Le Parti libéral (VVD), avec lequel il gouvernait jusque-là, perd 6 sièges et n'en conserve que 22. Les électeurs ont également pénalisé le Parti travailliste, première formation d'opposition, dont le leader, Wouter Bos, subit une lourde défaite personnelle. Son parti ne conserve que 32 de ses 42 sièges alors qu'il était promis, il y a peu encore, à une victoire éclatante.

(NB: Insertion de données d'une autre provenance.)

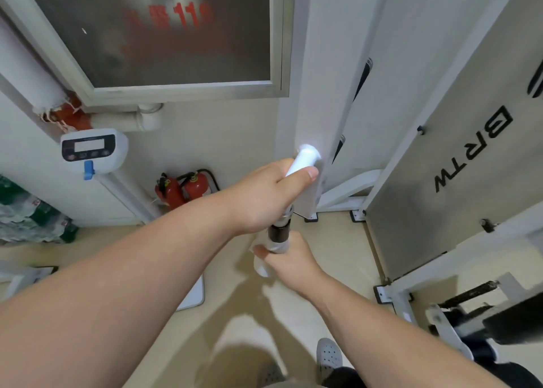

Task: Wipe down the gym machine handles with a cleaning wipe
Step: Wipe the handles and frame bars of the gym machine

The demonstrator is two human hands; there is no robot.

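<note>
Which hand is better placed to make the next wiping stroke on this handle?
Right. The right hand holds the wipe wrapped round the handle below its dark section. The left hand grips the white upper end with no wipe, so it likely just steadies.

Beige floor [338, 252] beneath me. Two red extinguishers [182, 189] stand by the wall, wrapped bottles [29, 217] far left, a white mat [195, 293] nearby, my shoe [329, 355] below.

I face frosted cabinet door [164, 35] | below it: two red fire extinguishers [173, 192], beige floor [338, 258] | right: grey BRTW panel [435, 188]
</note>
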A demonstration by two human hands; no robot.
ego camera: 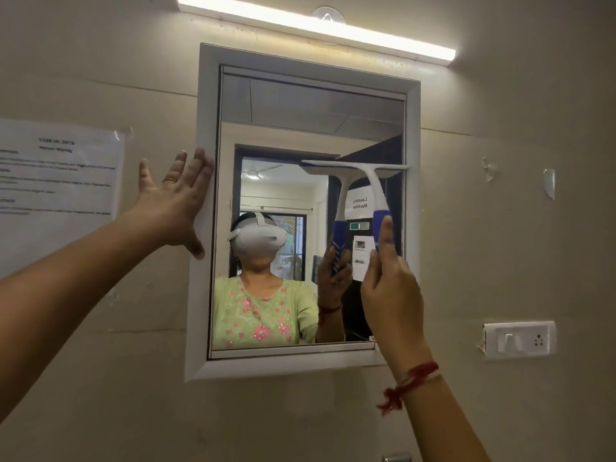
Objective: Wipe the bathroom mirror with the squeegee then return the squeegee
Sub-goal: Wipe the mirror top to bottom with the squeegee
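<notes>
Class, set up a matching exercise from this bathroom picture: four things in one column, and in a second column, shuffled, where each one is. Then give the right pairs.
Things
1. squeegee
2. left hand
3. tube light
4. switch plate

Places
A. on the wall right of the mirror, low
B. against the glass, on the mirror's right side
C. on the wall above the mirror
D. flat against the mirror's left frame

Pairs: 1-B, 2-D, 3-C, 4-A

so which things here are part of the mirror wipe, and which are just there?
In the job:
squeegee, blade on the glass
mirror
right hand, holding the squeegee's blue grip
left hand, open against the mirror frame

Just there:
taped paper sheet
tube light
wall switch
suction hook
</notes>
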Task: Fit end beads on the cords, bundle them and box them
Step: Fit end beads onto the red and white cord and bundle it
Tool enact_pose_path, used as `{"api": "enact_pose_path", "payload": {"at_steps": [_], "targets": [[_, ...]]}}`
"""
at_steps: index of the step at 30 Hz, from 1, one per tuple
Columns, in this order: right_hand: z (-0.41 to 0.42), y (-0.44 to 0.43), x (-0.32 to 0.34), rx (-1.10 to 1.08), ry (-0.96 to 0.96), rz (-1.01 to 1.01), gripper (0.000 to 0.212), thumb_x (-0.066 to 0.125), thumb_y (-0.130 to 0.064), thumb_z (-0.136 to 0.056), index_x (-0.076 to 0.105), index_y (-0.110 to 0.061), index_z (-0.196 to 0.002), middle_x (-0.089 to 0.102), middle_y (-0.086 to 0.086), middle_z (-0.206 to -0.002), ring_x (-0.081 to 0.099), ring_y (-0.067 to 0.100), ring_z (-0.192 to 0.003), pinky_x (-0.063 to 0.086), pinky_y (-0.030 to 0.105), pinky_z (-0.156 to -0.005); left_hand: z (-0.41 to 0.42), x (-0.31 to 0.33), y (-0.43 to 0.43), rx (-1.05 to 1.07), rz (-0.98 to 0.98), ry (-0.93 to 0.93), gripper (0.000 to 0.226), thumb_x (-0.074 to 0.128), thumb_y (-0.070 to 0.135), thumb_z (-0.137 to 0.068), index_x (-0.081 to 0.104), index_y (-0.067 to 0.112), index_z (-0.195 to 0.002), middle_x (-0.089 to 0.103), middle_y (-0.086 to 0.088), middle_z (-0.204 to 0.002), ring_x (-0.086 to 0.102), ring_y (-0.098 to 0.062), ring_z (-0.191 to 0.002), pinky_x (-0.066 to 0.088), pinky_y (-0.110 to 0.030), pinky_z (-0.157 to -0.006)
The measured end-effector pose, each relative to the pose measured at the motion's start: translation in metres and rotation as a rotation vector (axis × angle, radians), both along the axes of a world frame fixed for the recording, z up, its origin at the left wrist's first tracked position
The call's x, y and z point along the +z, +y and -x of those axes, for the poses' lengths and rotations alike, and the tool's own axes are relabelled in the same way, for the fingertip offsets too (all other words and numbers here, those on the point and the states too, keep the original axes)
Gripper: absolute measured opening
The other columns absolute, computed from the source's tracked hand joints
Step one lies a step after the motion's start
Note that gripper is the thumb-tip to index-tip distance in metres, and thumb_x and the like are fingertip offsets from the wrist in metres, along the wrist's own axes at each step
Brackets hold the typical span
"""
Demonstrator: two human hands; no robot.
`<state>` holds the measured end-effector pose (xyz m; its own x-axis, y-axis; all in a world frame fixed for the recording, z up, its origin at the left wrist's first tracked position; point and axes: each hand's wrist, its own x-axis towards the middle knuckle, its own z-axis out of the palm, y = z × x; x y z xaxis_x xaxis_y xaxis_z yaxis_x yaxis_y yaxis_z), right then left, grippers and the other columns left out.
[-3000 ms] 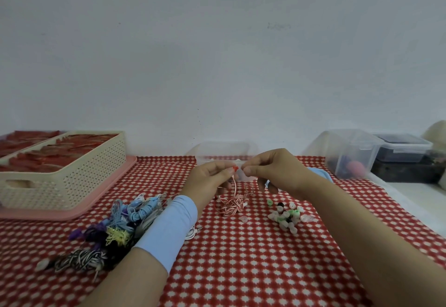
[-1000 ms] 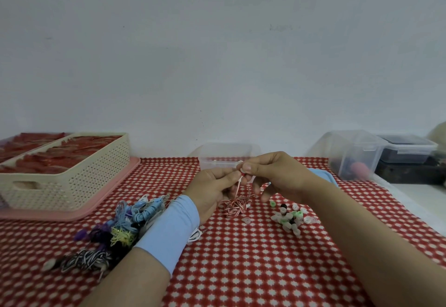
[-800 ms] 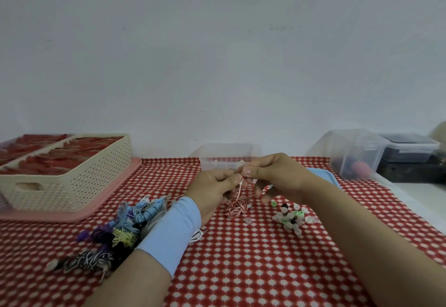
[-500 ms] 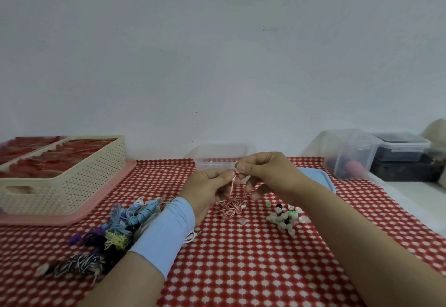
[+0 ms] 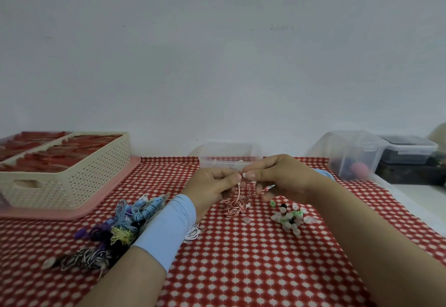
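Both forearms come in from the lower edge and meet over the middle of the desk [image 5: 241, 270], which wears a red cloth printed with small white checks. The left hand [image 5: 210, 186], its wrist wrapped in a smooth pale-blue sleeve [image 5: 169, 227], is turned thumb-up. Its thumb and forefinger pinch the upper end of a thin red-and-white striped cord [image 5: 233, 206], and the other fingers curl underneath. The right hand [image 5: 282, 179] faces it from three o'clock, knuckles up, with thumb and forefinger pinching a tiny white bead [image 5: 244, 174] right against the left fingertips. Its lower fingers hang loosely curled. I cannot tell whether the cord's tip is inside the bead. From the pinch the cord drops straight down to a loose tangle on the cloth, at six o'clock from the fingertips.

At four o'clock from the hands lies a heap of beads [image 5: 289, 217]: small, rounded, frosted-clear, green and black. At twelve o'clock, just behind the hands, stands a clear plastic box [image 5: 229, 154] with rounded corners. At eight o'clock sits a pile of cords [image 5: 125, 222], wiry loops in blue, purple, yellow and black-and-white. At ten o'clock a cream perforated basket [image 5: 72, 174] holding red pieces rests on a pink tray [image 5: 36, 212]. At two o'clock stands a clear tub [image 5: 354, 154].
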<state>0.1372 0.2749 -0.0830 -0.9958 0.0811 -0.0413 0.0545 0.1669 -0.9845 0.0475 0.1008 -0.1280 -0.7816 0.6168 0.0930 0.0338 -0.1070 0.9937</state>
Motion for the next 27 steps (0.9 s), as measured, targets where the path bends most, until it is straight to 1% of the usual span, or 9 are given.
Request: {"api": "enact_pose_path", "payload": {"at_steps": [4,6,8,11,14,16,20,23,27], "targets": [[0.002,-0.001,-0.001,0.02,-0.038,0.024,0.01,0.076,-0.013,-0.08,0.083,-0.012,-0.088,0.075,0.005,-0.079,0.063,0.013,-0.061,0.055,0.023,-0.049,-0.001,0.002,-0.003,0.001,0.02,0.029,0.008,0.073,0.01,-0.082,0.079,0.013,-0.087,0.071,-0.012,-0.084,0.058,-0.02,-0.076,0.053,-0.029,-0.073],[0.003,0.0,-0.002,0.023,-0.05,0.045,0.011,0.076,-0.013,-0.079,0.082,-0.011,-0.088,0.074,0.006,-0.078,0.063,0.013,-0.06,0.055,0.023,-0.048,-0.003,0.003,-0.003,-0.008,0.011,0.034,0.007,0.075,0.013,-0.079,0.08,0.014,-0.084,0.069,-0.014,-0.084,0.057,-0.02,-0.074,0.052,-0.029,-0.073],[0.003,0.001,-0.002,0.031,-0.063,0.045,0.014,0.076,-0.013,-0.079,0.082,-0.009,-0.091,0.074,0.006,-0.078,0.063,0.013,-0.059,0.056,0.024,-0.048,-0.004,0.003,-0.003,-0.015,0.006,0.044,0.008,0.076,0.016,-0.075,0.08,0.015,-0.082,0.07,-0.012,-0.082,0.057,-0.017,-0.071,0.053,-0.028,-0.072],[0.002,0.003,-0.001,0.045,-0.096,0.027,0.023,0.078,-0.018,-0.072,0.081,-0.009,-0.093,0.074,0.009,-0.082,0.064,0.013,-0.059,0.057,0.025,-0.049,-0.005,0.002,-0.001,-0.012,0.006,0.072,0.007,0.076,0.015,-0.076,0.081,0.018,-0.081,0.072,-0.011,-0.081,0.056,-0.019,-0.071,0.052,-0.03,-0.073],[0.002,0.004,-0.001,0.016,-0.101,-0.03,0.024,0.082,-0.021,-0.065,0.081,-0.011,-0.087,0.072,0.011,-0.079,0.065,0.015,-0.059,0.057,0.027,-0.051,-0.005,0.001,-0.001,0.004,0.031,0.113,0.007,0.076,0.013,-0.078,0.081,0.017,-0.082,0.074,-0.011,-0.082,0.057,-0.02,-0.072,0.052,-0.035,-0.077],[0.002,0.002,-0.002,-0.004,-0.055,-0.024,0.018,0.082,-0.02,-0.068,0.08,-0.012,-0.084,0.071,0.01,-0.077,0.065,0.016,-0.059,0.057,0.028,-0.051,-0.004,0.001,0.0,0.025,0.021,0.103,0.008,0.076,0.014,-0.079,0.081,0.016,-0.086,0.075,-0.012,-0.085,0.06,-0.02,-0.074,0.053,-0.034,-0.078],[0.004,-0.004,-0.004,-0.056,0.114,-0.057,0.009,0.075,-0.009,-0.088,0.079,-0.005,-0.096,0.075,0.017,-0.085,0.066,0.02,-0.062,0.058,0.031,-0.053,-0.002,0.0,0.003,0.113,0.014,0.095,0.011,0.073,0.012,-0.086,0.079,0.008,-0.094,0.075,-0.017,-0.09,0.062,-0.014,-0.07,0.054,-0.031,-0.076],[0.005,-0.007,-0.005,-0.07,0.149,-0.116,0.011,0.075,-0.008,-0.09,0.078,-0.006,-0.1,0.075,0.018,-0.09,0.068,0.024,-0.066,0.06,0.033,-0.054,-0.001,-0.001,0.003,0.167,0.037,0.115,0.01,0.074,0.013,-0.086,0.079,0.011,-0.094,0.075,-0.017,-0.088,0.064,-0.015,-0.069,0.057,-0.034,-0.079],[0.006,-0.007,-0.006,-0.077,0.165,-0.118,0.011,0.075,-0.003,-0.088,0.077,-0.002,-0.099,0.075,0.012,-0.078,0.068,0.023,-0.066,0.06,0.034,-0.054,0.0,-0.002,0.002,0.166,0.052,0.143,0.01,0.076,0.013,-0.084,0.079,0.014,-0.094,0.076,-0.014,-0.086,0.066,-0.016,-0.072,0.059,-0.037,-0.082]]}}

Les gagnants d'une élection qui a confirmé le grand fractionnement du paysage politique sont deux formations situées aux extrêmes. Le Socialistische Partij (SP), formation antilibérale de gauche, triple sa représentation en passant de 9 à 26 sièges et devient le troisième parti du royaume. Issue de la gauche maoïste des années 1970, cette formation, qui a joué un rôle important dans la victoire du non à la Constitution européenne lors du référendum de 2005, plaide pour un pays " plus humain, plus social, plus solidaire ". Elle a basé une partie de son succès sur son opposition à " l'Europe de Bruxelles ", qui incarne à ses yeux l'ultralibéralisme et une menace pour les conquêtes sociales néerlandaises.
Jan Marijnissen, le leader du parti, a fait preuve d'un indéniable charisme qui lui a permis de débaucher de nombreux électeurs traditionnels du Parti travailliste et des déçus du parti populiste de l'ex-Liste Pim Fortuyn (LPF) : 25 % des nouveaux électeurs du SP viennent de la gauche traditionnelle, 15 % du camp populiste.
Un phénomène semblable s'est produit à droite. Fondateur du nouveau Parti pour la liberté, le député Geert Wilders, qui a remis en avant des thèmes agités par Pim Fortuyn avant son assassinat, en 2002, a également su capter les voix d'anciens électeurs de la LPF. Cette dernière, qui avait encore 8 sièges dans l'assemblée sortante, n'en a plus. Le parti de M. Wilders en glane, lui, 9. Il a aussi récupéré des électeurs sur le Parti libéral. Associé à M. Balkenende dans la coalition sortante, celui-ci s'était divisé sur la figure controversée mais populaire de sa ministre de l'immigration, Rita Verdonk, qui a imposé au gouvernement sortant une politique très dure sur l'immigration.
Avec ses slogans (" moins d'impôts, moins d'islam, plus de respect "), M. Wilders a séduit 600 000 Néerlandais pour lesquels l'immigration musulmane est un problème. La focalisation sur ce thème traduit cependant, pour beaucoup, un malaise plus profond et une condamnation des options multiculturalistes qui furent l'orthodoxie des gouvernements à la fin des années 1990.
Deux autres formations, très différentes, l'Union chrétienne, un parti calviniste soucieux des questions sociales, et le Parti pour les animaux, bénéficient de l'émiettement de l'électorat : le premier remporte 6 sièges, l'autre 2.
A l'annonce des résultats, le vice-premier ministre, le libéral Gerrit Zalm, a décrit " une droite éclatée, une gauche extraordinairement éclatée ".
Tom de Graaf, ancien responsable du parti réformateur D 66, qui ne conserve que 3 sièges, a déploré la qualité d'une campagne qui n'a que rarement mis en avant les questions de fond et s'est limitée à " l'émotion, l'amusement et l'infantilisation ".
La formation d'une majorité s'annonce comme une épreuve redoutable pour M. Balkenende. Il n'aura, a priori, pas d'autre issue que de gouverner avec les travaillistes et un troisième parti. Mais le rapprochement entre les chrétiens démocrates et M. Bos n'a rien d'évident.